## Exercise
The answer must be a single number: how many lines in the entries hold the string "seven".

## Extracted data entries

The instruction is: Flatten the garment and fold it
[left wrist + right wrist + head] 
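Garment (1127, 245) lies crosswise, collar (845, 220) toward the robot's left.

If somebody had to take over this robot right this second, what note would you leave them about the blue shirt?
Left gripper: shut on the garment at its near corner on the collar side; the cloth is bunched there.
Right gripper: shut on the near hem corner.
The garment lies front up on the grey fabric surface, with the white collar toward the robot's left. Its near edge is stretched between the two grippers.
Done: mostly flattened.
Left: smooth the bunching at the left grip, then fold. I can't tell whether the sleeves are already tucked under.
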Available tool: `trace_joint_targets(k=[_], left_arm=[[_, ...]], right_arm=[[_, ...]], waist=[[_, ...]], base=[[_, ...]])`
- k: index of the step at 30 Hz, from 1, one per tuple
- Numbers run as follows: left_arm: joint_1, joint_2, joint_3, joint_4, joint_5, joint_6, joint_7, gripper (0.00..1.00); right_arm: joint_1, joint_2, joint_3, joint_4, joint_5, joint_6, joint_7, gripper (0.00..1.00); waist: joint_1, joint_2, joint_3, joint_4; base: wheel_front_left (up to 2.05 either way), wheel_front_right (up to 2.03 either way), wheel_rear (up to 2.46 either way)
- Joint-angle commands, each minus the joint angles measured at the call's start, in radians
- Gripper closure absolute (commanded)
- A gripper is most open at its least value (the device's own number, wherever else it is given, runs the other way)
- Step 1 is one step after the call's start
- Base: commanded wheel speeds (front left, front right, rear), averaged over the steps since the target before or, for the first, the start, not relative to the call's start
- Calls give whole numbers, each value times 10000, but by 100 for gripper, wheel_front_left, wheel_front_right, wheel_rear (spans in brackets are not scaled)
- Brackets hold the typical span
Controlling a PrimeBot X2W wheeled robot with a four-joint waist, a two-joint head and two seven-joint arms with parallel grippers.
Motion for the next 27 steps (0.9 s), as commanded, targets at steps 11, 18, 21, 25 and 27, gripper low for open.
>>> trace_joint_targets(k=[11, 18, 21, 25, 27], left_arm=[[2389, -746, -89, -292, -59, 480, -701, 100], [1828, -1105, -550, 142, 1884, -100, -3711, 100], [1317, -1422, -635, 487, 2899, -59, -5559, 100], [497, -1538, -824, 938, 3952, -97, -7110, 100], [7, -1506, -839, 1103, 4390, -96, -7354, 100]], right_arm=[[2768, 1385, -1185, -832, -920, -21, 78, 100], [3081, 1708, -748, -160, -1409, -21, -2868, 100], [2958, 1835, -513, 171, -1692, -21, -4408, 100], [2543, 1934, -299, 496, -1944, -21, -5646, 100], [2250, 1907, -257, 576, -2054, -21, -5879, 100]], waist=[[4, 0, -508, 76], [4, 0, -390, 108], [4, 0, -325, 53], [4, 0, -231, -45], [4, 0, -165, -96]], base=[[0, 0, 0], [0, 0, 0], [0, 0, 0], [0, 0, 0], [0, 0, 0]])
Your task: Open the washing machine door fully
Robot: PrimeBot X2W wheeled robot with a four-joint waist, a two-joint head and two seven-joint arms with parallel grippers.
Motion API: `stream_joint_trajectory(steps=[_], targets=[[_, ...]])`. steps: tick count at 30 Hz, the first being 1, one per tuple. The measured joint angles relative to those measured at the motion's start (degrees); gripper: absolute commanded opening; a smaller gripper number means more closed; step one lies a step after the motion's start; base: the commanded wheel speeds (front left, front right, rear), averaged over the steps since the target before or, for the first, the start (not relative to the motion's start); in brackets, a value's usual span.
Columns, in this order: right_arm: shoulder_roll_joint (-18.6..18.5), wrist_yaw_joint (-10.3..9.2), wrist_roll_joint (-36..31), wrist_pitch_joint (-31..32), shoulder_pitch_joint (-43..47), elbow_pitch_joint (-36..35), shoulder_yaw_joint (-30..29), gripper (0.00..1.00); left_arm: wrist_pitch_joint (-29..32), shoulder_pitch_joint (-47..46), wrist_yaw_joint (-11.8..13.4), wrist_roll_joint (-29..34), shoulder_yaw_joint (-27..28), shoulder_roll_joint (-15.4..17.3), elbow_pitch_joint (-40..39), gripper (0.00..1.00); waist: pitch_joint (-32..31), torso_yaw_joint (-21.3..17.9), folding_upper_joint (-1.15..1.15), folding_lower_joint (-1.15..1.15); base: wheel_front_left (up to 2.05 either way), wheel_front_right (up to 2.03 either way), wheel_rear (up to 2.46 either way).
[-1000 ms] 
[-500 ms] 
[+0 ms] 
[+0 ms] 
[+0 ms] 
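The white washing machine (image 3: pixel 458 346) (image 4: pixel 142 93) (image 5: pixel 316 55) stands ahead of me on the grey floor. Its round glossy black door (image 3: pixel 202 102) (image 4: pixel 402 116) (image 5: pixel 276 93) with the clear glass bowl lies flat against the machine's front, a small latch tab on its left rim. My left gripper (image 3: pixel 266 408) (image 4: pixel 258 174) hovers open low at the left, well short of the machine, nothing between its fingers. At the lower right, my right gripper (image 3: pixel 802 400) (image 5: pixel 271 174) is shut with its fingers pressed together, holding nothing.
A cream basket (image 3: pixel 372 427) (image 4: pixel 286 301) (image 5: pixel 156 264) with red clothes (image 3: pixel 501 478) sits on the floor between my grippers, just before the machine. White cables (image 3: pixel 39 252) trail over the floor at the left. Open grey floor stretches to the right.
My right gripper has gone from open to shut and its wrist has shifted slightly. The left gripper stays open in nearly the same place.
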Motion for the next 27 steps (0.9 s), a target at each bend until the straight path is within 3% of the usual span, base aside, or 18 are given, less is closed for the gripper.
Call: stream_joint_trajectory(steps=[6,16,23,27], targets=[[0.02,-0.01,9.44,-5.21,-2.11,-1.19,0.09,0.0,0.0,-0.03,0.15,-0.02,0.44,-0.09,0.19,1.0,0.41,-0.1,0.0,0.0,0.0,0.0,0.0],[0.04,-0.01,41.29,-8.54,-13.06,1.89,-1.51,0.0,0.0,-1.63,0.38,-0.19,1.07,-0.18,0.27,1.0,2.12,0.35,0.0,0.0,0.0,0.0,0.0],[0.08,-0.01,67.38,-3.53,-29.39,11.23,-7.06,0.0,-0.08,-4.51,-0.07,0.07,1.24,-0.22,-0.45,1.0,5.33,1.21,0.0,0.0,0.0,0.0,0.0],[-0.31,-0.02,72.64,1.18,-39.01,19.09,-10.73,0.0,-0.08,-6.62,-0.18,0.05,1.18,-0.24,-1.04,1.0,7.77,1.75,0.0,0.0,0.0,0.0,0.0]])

## Task response
2